Problem – Leave out every picture, then transcribe the rest of the listing exactly.

=== Provided material ===

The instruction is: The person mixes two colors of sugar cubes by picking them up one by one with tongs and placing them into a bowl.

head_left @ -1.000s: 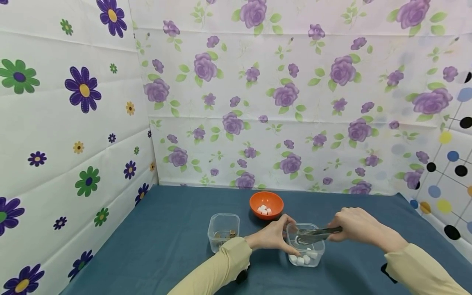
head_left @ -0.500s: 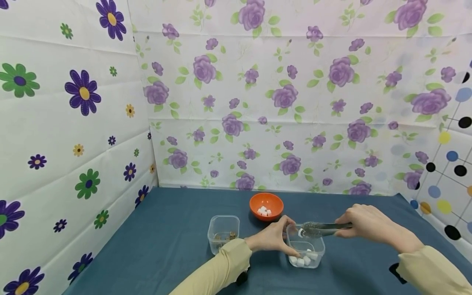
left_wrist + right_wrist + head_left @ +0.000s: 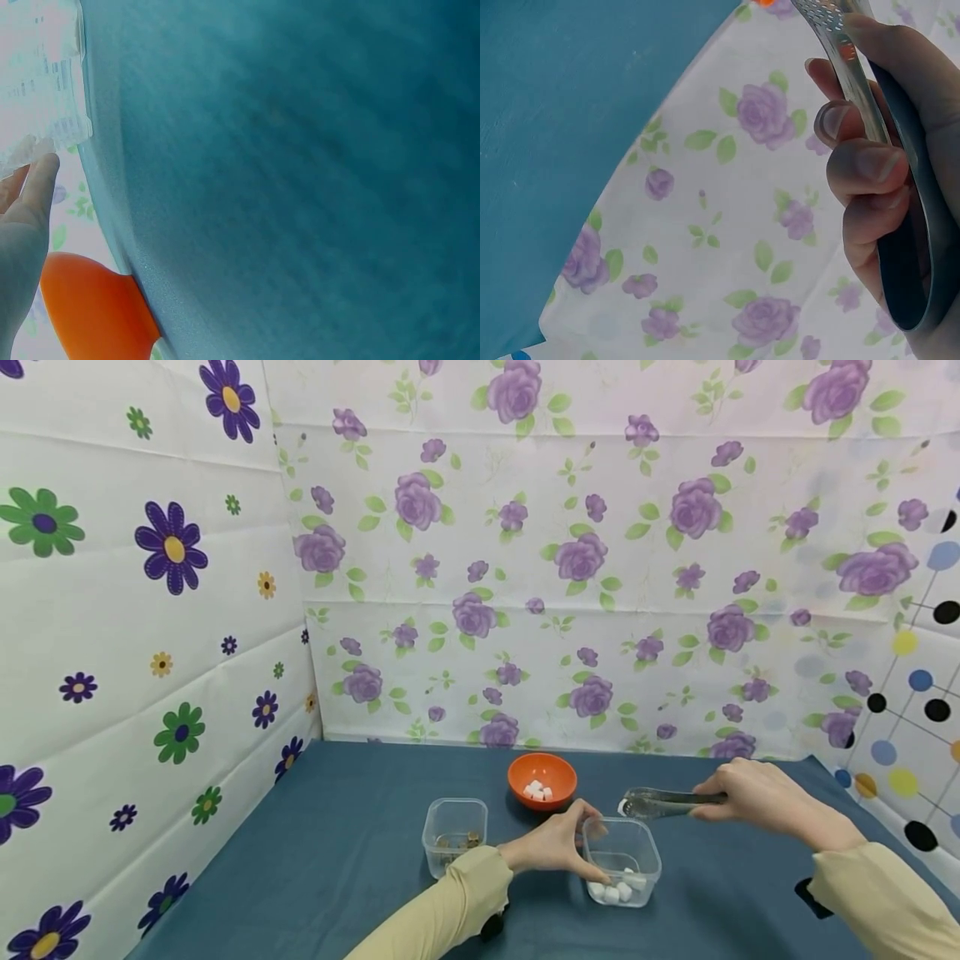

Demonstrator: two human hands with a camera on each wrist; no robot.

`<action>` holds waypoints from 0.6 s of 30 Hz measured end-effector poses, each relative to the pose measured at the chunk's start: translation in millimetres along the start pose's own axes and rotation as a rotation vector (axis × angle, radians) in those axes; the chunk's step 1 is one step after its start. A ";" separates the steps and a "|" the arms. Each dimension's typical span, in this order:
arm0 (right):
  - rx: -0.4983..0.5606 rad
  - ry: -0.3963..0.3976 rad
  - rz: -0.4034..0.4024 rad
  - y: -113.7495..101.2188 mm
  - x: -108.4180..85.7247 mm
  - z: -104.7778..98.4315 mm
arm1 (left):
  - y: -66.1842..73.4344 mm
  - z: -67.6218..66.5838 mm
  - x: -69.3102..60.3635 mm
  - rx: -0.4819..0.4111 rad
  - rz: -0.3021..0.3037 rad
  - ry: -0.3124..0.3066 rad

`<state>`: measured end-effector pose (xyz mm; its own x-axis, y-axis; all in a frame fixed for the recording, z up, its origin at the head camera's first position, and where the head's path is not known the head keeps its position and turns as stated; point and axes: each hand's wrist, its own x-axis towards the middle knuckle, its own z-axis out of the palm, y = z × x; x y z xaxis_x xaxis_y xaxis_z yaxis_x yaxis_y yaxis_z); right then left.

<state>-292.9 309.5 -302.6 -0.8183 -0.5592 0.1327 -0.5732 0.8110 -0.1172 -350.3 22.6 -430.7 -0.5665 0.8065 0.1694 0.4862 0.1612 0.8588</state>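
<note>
My left hand (image 3: 551, 845) grips the near-left and far-left edges of a clear plastic container (image 3: 651, 870), thumb in front and fingers behind. Several small white pieces (image 3: 624, 890) lie at its bottom. In the left wrist view the fingers touch the container's wall (image 3: 45, 82). My right hand (image 3: 753, 795) holds metal tongs (image 3: 660, 802) above the container's far rim. At the tips of the tongs a small white piece (image 3: 623, 807) shows. The right wrist view has the fingers wrapped round the tongs (image 3: 911, 255), whose tips are cut off there.
An orange bowl (image 3: 517, 777) with several white cubes (image 3: 537, 791) stands behind the left hand. Left of that hand, a second clear container (image 3: 438, 814) holds brown pieces (image 3: 472, 839). Blue cloth (image 3: 360, 827) covers the table, with flowered sheets (image 3: 450, 677) behind and at the sides.
The tongs have risen out of the container with the white piece and shifted slightly right, to above its far rim. The left hand and container have stayed in place.
</note>
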 end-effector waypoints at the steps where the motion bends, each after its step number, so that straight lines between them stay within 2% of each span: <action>1: 0.000 0.002 0.001 1.9 1.8 0.5 | -0.3 0.0 0.0 0.000 0.002 -0.001; 9: 0.004 0.035 0.018 5.9 18.2 3.5 | 0.0 -0.8 -0.3 0.003 0.007 0.002; 18: -0.036 0.064 -0.035 2.2 52.7 8.5 | 1.1 0.0 0.4 -0.021 -0.006 0.000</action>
<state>-337.6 280.3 -304.2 -0.7928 -0.5763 0.1984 -0.5987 0.7973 -0.0762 -350.0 23.1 -429.6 -0.5694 0.8055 0.1645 0.4686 0.1536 0.8700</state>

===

Result below –
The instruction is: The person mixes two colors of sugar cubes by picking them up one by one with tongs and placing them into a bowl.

head_left @ -1.000s: 
head_left @ -0.500s: 
left_wrist + right_wrist + head_left @ +0.000s: 

Demonstrator: two human hands with a camera on each wrist; no robot.

`<action>` holds waypoints from 0.6 s of 30 Hz measured end-effector poses, each relative to the pose measured at the chunk's start: translation in millimetres along the start pose's own axes and rotation as a rotation vector (axis × angle, radians) in those axes; the chunk's step 1 is one step after its start. A ";" separates the steps and a "|" the arms. Each dimension's typical span, in this order:
arm0 (right):
  - rx: -0.4983..0.5606 rad
  - ry: -0.3963..0.3976 rad
  - rz: -0.4034..0.4024 rad
  - y: -113.7495..101.2188 mm
  - x: -108.4180..85.7247 mm
  - z: -104.7778..98.4315 mm
arm1 (left):
  - y: -66.1842..73.4344 mm
  - z: -67.6218..66.5838 mm
  - x: -69.3102..60.3635 mm
  - rx: -0.4819..0.4111 rad
  - rz: -0.3021..0.3037 rad
  - ry: -0.3124..0.3066 rad

`<state>`: measured end-effector pose (xyz mm; its own x-axis, y-axis; all in a frame fixed for the recording, z up, its origin at the head camera's first position, and where the head's path is not known the head keeps its position and turns as stated; point and axes: each hand's wrist, its own x-axis towards the middle knuckle, its own z-axis out of the palm, y = z × x; x y z xaxis_x xaxis_y xaxis_z yaxis_x yaxis_y yaxis_z); right then left.

<state>-292.9 309.5 -302.6 -0.8183 -0.5592 0.1327 -0.5732 0.8110 -0.1172 -350.3 22.6 -430.7 -0.5665 0.8065 0.1694 0.4862 0.1612 0.8588</state>
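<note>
My left hand (image 3: 551, 845) grips the near-left and far-left edges of a clear plastic container (image 3: 651, 870), thumb in front and fingers behind. Several small white pieces (image 3: 624, 890) lie at its bottom. In the left wrist view the fingers touch the container's wall (image 3: 45, 82). My right hand (image 3: 753, 795) holds metal tongs (image 3: 660, 802) above the container's far rim. At the tips of the tongs a small white piece (image 3: 623, 807) shows. The right wrist view has the fingers wrapped round the tongs (image 3: 911, 255), whose tips are cut off there.
An orange bowl (image 3: 517, 777) with several white cubes (image 3: 537, 791) stands behind the left hand. Left of that hand, a second clear container (image 3: 438, 814) holds brown pieces (image 3: 472, 839). Blue cloth (image 3: 360, 827) covers the table, with flowered sheets (image 3: 450, 677) behind and at the sides.
The tongs have risen out of the container with the white piece and shifted slightly right, to above its far rim. The left hand and container have stayed in place.
</note>
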 end-effector waypoints at the steps where the motion bends, each after its step number, so that straight lines between them stay within 2% of each span: <action>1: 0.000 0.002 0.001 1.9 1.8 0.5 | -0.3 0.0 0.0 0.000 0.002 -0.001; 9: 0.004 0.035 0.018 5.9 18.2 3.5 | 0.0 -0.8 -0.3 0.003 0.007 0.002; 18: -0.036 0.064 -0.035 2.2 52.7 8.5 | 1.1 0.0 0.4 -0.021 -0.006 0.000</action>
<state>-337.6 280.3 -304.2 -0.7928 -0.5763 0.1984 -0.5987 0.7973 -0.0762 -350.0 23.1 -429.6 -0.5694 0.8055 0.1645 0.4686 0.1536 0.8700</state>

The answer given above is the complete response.